=== Problem to solve ===
Copy exactly, and only, the lines from the one with "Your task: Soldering" to the end of the listing; omit pictures.
◆ ◆ ◆ ◆ ◆
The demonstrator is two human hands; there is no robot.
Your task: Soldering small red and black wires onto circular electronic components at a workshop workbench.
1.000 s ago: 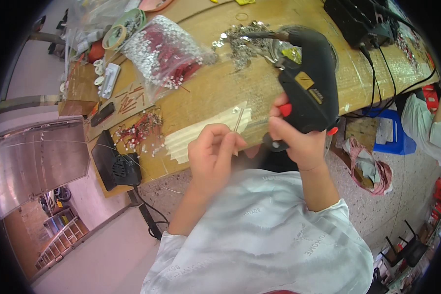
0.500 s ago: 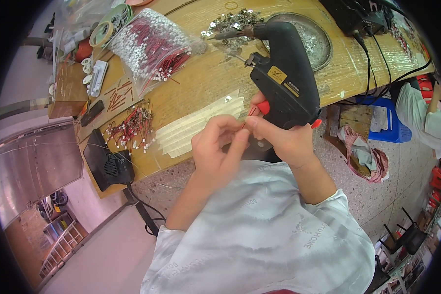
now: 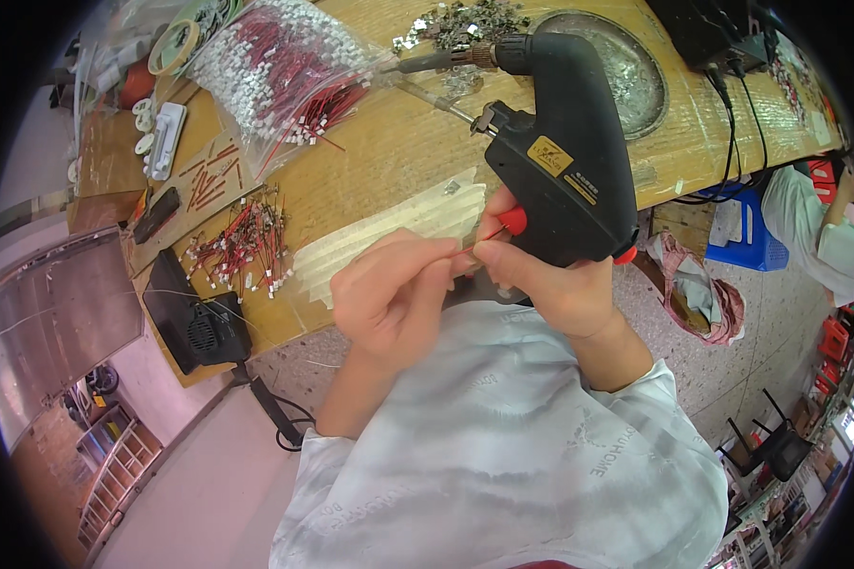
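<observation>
Reference landmark: the black soldering gun (image 3: 579,156), raised in front of the person over the near edge of the table (image 3: 346,180).

Step in hand, as judged: positioning a thin red wire (image 3: 464,251) by hand. The wire is at the lower left of the soldering gun, near its red trigger (image 3: 513,221), between the two hands.

Left hand (image 3: 389,289): left of the gun's grip; thumb and index finger are pinching the wire. Right hand (image 3: 550,280): wrapped around the grip; thumb and forefinger close at the wire, apparently pinching it too. The remaining right fingers are hidden behind the gun.

Left of the gun, a pale ridged strip (image 3: 384,235) carries a small metal piece (image 3: 452,188). Farther left is a heap of red wires (image 3: 242,242).

Next move, as judged: calls for a steady left pinch, release of the wire by the right fingertips, and clearance between the gun's tip and the bag of connectors (image 3: 275,76); contact there cannot be told.
</observation>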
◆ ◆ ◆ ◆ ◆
=== The answer ===
Your task: Soldering small red and black wires onto circular electronic components at a workshop workbench.
1.000 s ago: 
0.500 s ago: 
now: 
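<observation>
Reference landmark: the black soldering gun (image 3: 579,156), raised in front of the person over the near edge of the table (image 3: 346,180).

Step in hand, as judged: positioning a thin red wire (image 3: 464,251) by hand. The wire is at the lower left of the soldering gun, near its red trigger (image 3: 513,221), between the two hands.

Left hand (image 3: 389,289): left of the gun's grip; thumb and index finger are pinching the wire. Right hand (image 3: 550,280): wrapped around the grip; thumb and forefinger close at the wire, apparently pinching it too. The remaining right fingers are hidden behind the gun.

Left of the gun, a pale ridged strip (image 3: 384,235) carries a small metal piece (image 3: 452,188). Farther left is a heap of red wires (image 3: 242,242).

Next move, as judged: calls for a steady left pinch, release of the wire by the right fingertips, and clearance between the gun's tip and the bag of connectors (image 3: 275,76); contact there cannot be told.
</observation>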

With this, the exercise is finished.